Exercise goal
Every line of the records below from the line with "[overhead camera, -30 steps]" up to and including the line with "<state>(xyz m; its" must be reproduced exactly, and no line outside that range.

Excerpts from a dataset
>>>>>

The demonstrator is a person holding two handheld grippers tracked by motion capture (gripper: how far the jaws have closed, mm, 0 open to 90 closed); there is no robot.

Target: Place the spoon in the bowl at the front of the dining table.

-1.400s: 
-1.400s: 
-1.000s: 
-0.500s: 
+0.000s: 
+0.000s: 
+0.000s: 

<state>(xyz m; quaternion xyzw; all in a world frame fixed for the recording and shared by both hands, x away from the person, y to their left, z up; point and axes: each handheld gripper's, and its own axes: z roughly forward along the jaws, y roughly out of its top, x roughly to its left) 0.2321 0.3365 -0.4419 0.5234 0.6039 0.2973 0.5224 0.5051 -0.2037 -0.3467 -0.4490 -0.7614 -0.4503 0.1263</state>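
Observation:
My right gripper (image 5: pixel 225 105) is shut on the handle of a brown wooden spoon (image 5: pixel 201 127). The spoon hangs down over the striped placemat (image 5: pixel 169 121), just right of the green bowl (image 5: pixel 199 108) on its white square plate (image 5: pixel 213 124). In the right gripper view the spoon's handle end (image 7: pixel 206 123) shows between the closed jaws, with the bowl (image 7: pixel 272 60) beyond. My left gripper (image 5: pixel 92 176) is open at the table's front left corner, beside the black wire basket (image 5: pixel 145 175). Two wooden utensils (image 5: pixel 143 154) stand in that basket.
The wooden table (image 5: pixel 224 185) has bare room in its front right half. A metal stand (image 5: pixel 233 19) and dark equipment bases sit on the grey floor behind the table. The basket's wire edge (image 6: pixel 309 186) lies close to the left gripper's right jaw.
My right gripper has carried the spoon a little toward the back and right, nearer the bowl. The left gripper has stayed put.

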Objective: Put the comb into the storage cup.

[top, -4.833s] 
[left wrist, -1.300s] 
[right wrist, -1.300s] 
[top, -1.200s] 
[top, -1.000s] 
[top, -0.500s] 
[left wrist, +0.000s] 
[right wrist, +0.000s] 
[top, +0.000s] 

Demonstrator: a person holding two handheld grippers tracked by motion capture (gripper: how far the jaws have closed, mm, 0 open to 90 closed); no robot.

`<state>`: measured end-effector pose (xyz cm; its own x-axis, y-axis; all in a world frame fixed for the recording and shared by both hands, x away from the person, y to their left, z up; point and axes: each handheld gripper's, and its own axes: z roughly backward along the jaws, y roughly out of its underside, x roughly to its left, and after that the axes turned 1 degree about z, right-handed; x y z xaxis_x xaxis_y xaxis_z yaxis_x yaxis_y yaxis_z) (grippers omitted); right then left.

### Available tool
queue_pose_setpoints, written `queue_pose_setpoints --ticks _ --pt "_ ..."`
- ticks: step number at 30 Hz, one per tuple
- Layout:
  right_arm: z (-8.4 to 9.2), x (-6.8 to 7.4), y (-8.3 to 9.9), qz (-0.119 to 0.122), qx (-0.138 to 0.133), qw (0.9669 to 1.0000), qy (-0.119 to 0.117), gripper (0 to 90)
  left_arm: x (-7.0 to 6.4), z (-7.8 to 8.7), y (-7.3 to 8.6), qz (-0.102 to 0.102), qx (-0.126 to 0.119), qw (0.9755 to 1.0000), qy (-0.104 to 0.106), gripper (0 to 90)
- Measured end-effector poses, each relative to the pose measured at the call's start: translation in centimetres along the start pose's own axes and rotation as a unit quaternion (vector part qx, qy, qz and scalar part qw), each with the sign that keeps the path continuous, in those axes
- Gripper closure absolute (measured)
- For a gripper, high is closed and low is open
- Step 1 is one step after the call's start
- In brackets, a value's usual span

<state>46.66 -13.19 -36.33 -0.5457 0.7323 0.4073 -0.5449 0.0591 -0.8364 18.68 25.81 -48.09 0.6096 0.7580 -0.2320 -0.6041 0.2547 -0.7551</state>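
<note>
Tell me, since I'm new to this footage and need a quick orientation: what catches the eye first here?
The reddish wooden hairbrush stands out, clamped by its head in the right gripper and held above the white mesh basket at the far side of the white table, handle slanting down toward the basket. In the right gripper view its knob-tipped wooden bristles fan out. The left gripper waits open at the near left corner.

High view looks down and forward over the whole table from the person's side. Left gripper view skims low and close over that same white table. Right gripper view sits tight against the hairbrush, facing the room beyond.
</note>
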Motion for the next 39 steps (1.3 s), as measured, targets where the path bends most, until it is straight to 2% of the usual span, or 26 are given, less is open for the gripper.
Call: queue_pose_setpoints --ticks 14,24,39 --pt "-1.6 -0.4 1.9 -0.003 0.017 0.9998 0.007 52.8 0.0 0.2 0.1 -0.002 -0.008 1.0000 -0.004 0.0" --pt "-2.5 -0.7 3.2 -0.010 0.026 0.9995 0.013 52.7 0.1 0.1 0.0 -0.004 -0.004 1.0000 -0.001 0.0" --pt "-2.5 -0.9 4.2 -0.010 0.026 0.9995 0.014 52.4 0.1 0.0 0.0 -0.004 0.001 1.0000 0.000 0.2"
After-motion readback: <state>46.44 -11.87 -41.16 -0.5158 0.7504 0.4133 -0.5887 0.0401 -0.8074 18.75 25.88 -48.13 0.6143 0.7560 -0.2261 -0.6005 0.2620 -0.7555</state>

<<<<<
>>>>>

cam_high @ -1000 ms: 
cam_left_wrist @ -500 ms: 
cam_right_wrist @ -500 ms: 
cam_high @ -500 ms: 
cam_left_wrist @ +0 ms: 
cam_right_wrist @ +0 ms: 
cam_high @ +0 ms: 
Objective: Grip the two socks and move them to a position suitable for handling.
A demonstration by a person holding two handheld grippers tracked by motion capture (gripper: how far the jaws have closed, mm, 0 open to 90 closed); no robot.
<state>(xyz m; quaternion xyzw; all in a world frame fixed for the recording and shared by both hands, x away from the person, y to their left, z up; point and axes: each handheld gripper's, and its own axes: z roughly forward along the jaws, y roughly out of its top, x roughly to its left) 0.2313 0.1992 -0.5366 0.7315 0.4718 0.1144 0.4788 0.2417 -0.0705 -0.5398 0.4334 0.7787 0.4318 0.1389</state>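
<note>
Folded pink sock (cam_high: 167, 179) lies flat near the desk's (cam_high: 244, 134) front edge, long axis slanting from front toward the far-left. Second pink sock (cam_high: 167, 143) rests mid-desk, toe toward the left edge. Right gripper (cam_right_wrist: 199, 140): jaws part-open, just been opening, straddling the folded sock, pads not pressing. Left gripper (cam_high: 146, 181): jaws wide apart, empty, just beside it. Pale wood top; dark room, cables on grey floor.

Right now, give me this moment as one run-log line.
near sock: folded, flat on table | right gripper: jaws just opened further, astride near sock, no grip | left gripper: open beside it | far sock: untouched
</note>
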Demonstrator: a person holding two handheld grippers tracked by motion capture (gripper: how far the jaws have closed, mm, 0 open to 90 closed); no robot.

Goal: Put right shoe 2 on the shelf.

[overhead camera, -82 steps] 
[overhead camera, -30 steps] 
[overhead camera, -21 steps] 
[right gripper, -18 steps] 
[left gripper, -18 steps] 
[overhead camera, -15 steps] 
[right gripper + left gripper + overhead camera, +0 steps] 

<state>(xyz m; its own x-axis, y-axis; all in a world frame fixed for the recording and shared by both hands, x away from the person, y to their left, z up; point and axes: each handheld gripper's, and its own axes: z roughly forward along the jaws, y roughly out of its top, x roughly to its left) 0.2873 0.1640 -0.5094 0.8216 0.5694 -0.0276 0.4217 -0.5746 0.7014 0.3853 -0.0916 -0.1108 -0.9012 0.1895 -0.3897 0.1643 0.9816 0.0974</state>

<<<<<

Result below
[overhead camera, -30 steps] 
[overhead camera, -21 steps] 
[right gripper, -18 steps] 
[left gripper, -18 steps] 
[overhead camera, -15 steps] 
[right gripper + left gripper + overhead camera, +0 steps] 

<state>(xyz m; its own x-axis, y-axis; all in a world frame fixed for the recording and shared by both hands, x away from the person, y to their left, z up; point and axes: each handheld gripper's, and its own axes: z roughly forward along the jaws, y roughly out of its top, x roughly to its left) 0.2873 0.1640 -0.5094 0.8216 0.5694 -0.0276 0.4217 -0.5746 0.7014 0.3853 -0.0916 -0.1108 -0.9012 0.1895 -0.3897 0.1643 0.9816 0.0974</state>

That concludes the output for this exercise.